DYOR is simply Do Your Own Research. TYOR is Trade at Your Own Risk. We have to face facts here. Investing in crypto is exciting for some, but scary for most. It’s volatility is enough to induce heart attacks or depression on the one hand or euphoria and ecstacy on the other hand. So how does one handle such a situation?
Let’s look at how professional traders do their day trading. They read research papers of different listed companies. Then they identify which are oversold and overbought, through technical analysis. They buy these stocks then add on gains and loss percentages on the stocks prices (For discussion purposes, we will peg it at 10%).
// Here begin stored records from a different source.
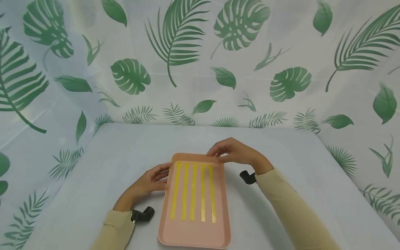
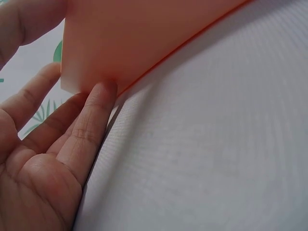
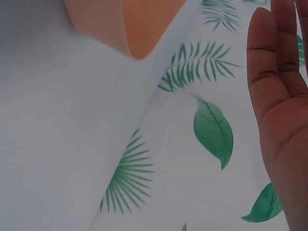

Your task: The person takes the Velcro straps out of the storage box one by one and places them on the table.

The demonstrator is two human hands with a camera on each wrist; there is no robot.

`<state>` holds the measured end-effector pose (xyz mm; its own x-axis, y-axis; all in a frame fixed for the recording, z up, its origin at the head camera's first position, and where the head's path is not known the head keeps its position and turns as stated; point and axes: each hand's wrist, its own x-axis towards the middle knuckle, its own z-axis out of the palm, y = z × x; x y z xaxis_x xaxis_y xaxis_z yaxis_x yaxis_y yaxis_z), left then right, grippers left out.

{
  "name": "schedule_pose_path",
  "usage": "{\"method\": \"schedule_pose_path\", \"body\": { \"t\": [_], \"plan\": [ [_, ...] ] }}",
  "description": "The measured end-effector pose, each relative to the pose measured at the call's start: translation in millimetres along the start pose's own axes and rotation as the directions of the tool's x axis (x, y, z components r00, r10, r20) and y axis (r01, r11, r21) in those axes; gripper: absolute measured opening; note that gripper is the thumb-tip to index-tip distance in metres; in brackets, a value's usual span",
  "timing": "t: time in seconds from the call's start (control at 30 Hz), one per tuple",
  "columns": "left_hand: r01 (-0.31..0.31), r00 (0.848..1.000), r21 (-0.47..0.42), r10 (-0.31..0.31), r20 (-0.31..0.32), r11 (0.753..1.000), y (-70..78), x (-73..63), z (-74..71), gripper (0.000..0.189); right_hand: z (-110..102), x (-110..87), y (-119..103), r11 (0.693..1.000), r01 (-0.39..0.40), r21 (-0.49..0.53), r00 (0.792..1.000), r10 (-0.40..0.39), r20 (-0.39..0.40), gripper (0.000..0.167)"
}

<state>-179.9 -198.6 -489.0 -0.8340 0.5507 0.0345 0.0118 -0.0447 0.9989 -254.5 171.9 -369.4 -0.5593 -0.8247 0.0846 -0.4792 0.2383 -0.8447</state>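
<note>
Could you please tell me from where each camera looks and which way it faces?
Head: worn on the head, facing forward and down at the pink tray with yellow strips; left hand, right hand and both sleeves show.
Left wrist: worn on the left wrist, looking at the tray's outer side; left palm and fingers show.
Right wrist: worn on the right wrist, looking past a tray corner towards the leaf-print backdrop; part of the right hand shows.
Shared: head and left wrist both show the left hand at the tray.

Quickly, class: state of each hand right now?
Left hand: open, touching the pink, rectangular, plastic-looking tray.
Right hand: open, at the tray's far right corner; contact unclear.
</note>
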Motion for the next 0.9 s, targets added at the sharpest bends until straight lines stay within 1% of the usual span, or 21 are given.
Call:
{"method": "schedule_pose_path", "body": {
  "t": [0.2, 0.4, 0.63, 0.73, 0.9],
  "plan": [
    [0.009, 1.0, -0.018, -0.009, 0.001, 1.0, -1.6, 0.0, -1.7, 0.088, 11, 26.4, 0, 0.999, -0.025, 0.035, 0.998, 0.023, 0.065, 0.024],
    [0.032, 0.999, -0.033, -0.032, 0.0, 0.999, -0.7, 0.7, -2.7, 0.089, 21, 48.4, 0, 0.998, -0.013, 0.066, 0.992, 0.004, 0.122, 0.026],
    [0.057, 0.998, -0.066, -0.056, 0.013, 0.996, -0.2, 0.9, -3.8, 0.093, 32, 67.9, 4, 0.996, 0.021, 0.089, 0.978, -0.039, 0.207, 0.027],
    [0.055, 0.998, -0.078, -0.053, 0.021, 0.995, -0.4, 0.5, -4.2, 0.095, 38, 74.9, 6, 0.996, 0.018, 0.082, 0.972, -0.036, 0.234, 0.027],
    [0.049, 0.999, -0.092, -0.047, 0.027, 0.995, -1.0, 0.3, -5.0, 0.096, 46, 85.6, 12, 0.998, 0.0, 0.067, 0.966, -0.017, 0.257, 0.026]
  ]
}}
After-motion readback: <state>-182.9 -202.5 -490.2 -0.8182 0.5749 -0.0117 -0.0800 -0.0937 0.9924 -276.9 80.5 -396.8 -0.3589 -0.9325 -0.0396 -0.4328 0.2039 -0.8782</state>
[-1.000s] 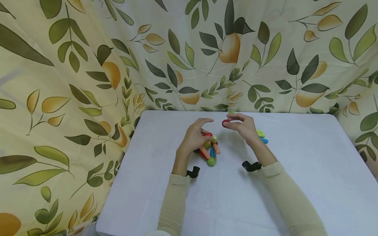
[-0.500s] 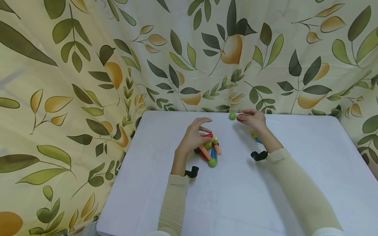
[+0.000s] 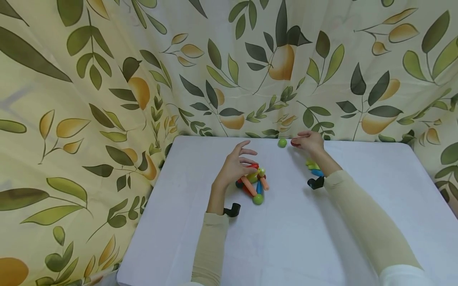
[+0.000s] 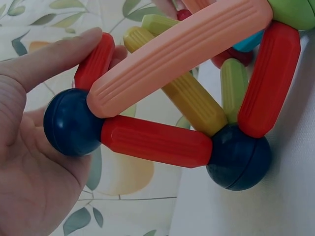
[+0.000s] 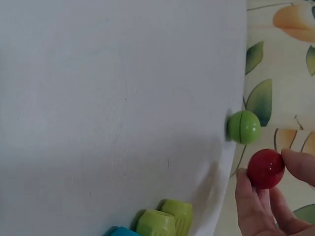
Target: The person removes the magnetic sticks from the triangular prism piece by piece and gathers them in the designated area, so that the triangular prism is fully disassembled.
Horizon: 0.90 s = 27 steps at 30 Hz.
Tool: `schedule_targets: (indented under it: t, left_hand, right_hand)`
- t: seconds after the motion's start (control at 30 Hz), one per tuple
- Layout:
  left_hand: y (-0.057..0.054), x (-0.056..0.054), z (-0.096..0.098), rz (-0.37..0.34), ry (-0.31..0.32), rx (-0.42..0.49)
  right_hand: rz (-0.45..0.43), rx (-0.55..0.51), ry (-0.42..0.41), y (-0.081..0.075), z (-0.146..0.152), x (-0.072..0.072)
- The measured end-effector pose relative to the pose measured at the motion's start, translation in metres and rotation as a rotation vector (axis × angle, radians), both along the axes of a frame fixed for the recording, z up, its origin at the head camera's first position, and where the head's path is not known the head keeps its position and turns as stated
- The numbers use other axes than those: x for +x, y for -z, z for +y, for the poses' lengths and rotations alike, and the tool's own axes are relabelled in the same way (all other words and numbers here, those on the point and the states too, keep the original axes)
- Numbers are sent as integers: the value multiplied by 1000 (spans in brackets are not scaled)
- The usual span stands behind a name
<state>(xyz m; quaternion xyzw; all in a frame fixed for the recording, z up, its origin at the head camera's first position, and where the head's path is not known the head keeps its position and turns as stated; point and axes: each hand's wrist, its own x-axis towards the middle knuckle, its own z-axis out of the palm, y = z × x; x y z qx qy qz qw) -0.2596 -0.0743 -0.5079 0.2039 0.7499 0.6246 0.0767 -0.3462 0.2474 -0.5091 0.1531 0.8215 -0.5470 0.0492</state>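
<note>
In the head view my left hand (image 3: 232, 169) holds a frame of coloured magnetic sticks and balls (image 3: 252, 182). Up close in the left wrist view, its fingers pinch a red stick (image 4: 97, 61) above a dark blue ball (image 4: 74, 122). A long salmon stick (image 4: 182, 54), a yellow stick (image 4: 197, 105) and a second dark blue ball (image 4: 238, 157) belong to the same frame. My right hand (image 3: 310, 143) is at the table's far edge, pinching a red ball (image 5: 266, 168) between thumb and fingers. Close by, a green ball (image 5: 243, 127) lies on the table.
Light green sticks (image 5: 156, 222) and a blue stick (image 3: 317, 172) lie under my right forearm. Behind the white table (image 3: 286, 238) hangs a leaf-patterned curtain (image 3: 229, 67), close to its far edge. Each wrist carries a black camera mount (image 3: 234, 209).
My right hand has moved right and slightly back with the red ball, away from my left hand, uncovering the green ball. The left hand keeps its hold on the frame.
</note>
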Motion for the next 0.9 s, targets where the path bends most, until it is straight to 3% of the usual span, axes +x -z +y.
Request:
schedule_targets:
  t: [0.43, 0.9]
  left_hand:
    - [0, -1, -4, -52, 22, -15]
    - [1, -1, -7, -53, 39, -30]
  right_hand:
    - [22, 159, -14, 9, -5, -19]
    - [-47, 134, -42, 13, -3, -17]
So if they put 1000 USD’s on a certain stock, it is common practice to put stop loss orders when the portfolio goes down to 900. This simply means that they put orders to sell when a certain price point is reached. Stop Loss obviously means that the price is going down by 10%. This is essentially a signal, that the trader is only willing to lose 10% of his investment. On the other side of the spectrum is when prices go up. You put an order to Sell, when prices increase to by 10%, making a 100 USD profit on your trade. This cycle is then rinsed and repeated daily.
These percentages are arbitrary to the type of investor. 10% may be huge for some, but small time for others. If you are on the aggressive spectrum, then 10% is peanuts. Conservative investors though would see 10% as too much and would probably opt for five to eight percent loss. It could even be a mix of both, 10% loss but 30% wins.
That’s one of the stark differences with professional traders and retail investors. Professional Traders don’t have buyers remorse, false hopes, untamed greed and fears. They let the numbers do the talking. If it goes up, sell. If it goes down, sell. At the end of the day, they average their wins and losses and see which won. Unlike most of us, when prices go down, we cling to our calls like we would never make a mistake and if it goes up, we hope and pray that it goes up higher before we sell. That results in 75% losses like several of my holdings! Hahaha!
This mindset is also very useful in crypto. You set the buy price and the sell price, execute and repeat. You then average your figures at the end of the day to see if you’ve won or lost for the day. Do this daily and you will get your monthly results as well. Do this monthly and you get your annual results.
Why am I discussing this? Because over the years, I’ve talked to young people, who are dead set to make a living by day trading. Citing several people they know or heard of who are doing spectacularly. Let me tell you something. You rarely hear the circumstances they had to go through to get where they are. You don’t see their failures, their struggles, their sacrifices. All you see are the fruits. And these fruits come because they have learned to tame their emotions and do the necessary hard work and persistence to stick to their plans. They don’t cry because they lost on a trade or dwell much too long on a win. They simply move on to the next trade.
In the end, that is why discipline is a must in investing. Discipline to stick to your trading plan. Personally, I need to practice this more on my end, as to be honest about it, I too am still learning. But then again, who among us isn’t?